## What you need to do
Would you please copy each line of the data in which the string "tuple" occurs?

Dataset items
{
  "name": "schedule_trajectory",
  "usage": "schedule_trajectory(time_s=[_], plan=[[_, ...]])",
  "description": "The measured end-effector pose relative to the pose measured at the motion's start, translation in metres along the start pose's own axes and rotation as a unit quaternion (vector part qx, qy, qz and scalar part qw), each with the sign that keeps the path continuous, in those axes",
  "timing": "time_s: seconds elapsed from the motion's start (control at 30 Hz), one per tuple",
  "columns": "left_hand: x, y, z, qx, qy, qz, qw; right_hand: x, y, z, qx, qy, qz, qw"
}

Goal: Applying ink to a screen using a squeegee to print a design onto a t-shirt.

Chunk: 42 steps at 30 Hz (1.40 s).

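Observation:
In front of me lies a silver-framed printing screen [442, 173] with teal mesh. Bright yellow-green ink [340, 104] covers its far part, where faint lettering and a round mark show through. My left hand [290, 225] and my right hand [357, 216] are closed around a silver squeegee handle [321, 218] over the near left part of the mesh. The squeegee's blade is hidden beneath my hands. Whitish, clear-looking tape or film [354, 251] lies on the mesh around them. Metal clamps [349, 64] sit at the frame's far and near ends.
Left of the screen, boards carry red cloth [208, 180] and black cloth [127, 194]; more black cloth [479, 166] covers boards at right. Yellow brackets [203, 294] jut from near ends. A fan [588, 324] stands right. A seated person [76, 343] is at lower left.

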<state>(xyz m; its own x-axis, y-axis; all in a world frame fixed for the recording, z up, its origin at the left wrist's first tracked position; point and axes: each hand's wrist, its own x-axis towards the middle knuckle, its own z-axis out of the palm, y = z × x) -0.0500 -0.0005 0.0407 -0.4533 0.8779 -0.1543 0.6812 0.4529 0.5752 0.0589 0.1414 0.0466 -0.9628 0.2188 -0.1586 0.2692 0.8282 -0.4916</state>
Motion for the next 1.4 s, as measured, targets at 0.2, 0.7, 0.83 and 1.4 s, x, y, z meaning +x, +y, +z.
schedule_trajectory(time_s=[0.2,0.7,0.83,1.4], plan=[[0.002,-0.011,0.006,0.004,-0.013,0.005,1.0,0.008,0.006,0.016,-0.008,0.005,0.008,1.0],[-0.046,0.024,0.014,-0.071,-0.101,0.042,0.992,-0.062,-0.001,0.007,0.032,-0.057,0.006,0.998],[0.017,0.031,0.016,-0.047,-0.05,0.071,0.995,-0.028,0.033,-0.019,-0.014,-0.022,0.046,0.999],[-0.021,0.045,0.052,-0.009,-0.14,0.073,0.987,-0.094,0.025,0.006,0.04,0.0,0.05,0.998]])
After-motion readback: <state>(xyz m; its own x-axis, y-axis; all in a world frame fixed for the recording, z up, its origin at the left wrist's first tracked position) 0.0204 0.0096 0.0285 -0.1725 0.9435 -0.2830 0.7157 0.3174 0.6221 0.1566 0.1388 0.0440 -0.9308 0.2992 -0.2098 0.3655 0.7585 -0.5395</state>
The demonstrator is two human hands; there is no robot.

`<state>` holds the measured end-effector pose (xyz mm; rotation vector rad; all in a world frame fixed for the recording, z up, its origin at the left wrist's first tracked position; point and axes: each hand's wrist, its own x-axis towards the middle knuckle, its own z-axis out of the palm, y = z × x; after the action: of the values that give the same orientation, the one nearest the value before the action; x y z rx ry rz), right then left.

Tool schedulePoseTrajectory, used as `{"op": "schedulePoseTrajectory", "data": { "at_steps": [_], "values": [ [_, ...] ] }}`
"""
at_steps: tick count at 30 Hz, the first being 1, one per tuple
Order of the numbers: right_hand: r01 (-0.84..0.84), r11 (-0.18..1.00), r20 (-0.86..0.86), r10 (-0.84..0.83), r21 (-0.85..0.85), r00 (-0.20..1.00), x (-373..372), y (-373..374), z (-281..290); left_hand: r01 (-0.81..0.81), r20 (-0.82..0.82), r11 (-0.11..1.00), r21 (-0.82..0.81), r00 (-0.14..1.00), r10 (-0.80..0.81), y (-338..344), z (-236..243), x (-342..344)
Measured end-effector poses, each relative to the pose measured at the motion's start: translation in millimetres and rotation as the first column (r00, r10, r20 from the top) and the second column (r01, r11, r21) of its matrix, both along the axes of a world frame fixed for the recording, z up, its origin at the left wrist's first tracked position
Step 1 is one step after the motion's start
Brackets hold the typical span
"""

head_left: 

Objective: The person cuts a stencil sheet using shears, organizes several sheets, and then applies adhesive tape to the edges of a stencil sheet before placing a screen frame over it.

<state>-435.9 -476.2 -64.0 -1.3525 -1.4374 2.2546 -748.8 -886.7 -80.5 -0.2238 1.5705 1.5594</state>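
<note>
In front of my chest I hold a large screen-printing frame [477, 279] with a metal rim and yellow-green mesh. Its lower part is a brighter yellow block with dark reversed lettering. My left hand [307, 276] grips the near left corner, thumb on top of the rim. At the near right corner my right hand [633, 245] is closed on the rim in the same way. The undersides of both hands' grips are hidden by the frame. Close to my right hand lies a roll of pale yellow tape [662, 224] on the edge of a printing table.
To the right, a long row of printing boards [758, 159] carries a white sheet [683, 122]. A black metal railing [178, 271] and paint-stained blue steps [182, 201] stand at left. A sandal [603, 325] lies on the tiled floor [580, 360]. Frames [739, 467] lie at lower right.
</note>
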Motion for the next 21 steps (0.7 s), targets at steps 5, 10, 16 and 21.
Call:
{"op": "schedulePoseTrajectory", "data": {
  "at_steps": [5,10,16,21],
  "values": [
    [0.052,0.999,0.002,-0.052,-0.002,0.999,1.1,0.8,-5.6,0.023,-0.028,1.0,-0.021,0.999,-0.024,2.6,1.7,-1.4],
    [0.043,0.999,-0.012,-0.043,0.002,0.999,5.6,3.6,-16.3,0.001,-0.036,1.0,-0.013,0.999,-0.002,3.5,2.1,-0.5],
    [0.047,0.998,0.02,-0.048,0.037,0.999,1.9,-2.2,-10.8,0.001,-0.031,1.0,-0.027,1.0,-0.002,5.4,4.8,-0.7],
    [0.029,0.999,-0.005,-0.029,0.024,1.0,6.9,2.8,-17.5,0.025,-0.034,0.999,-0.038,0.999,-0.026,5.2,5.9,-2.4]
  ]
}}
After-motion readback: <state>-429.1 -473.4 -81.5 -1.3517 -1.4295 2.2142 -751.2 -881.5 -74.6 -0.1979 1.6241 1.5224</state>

## Solution
  "timing": "time_s: seconds elapsed from the motion's start (control at 30 Hz), one per tuple",
at_steps: tick count at 30 Hz, the first being 1, one per tuple

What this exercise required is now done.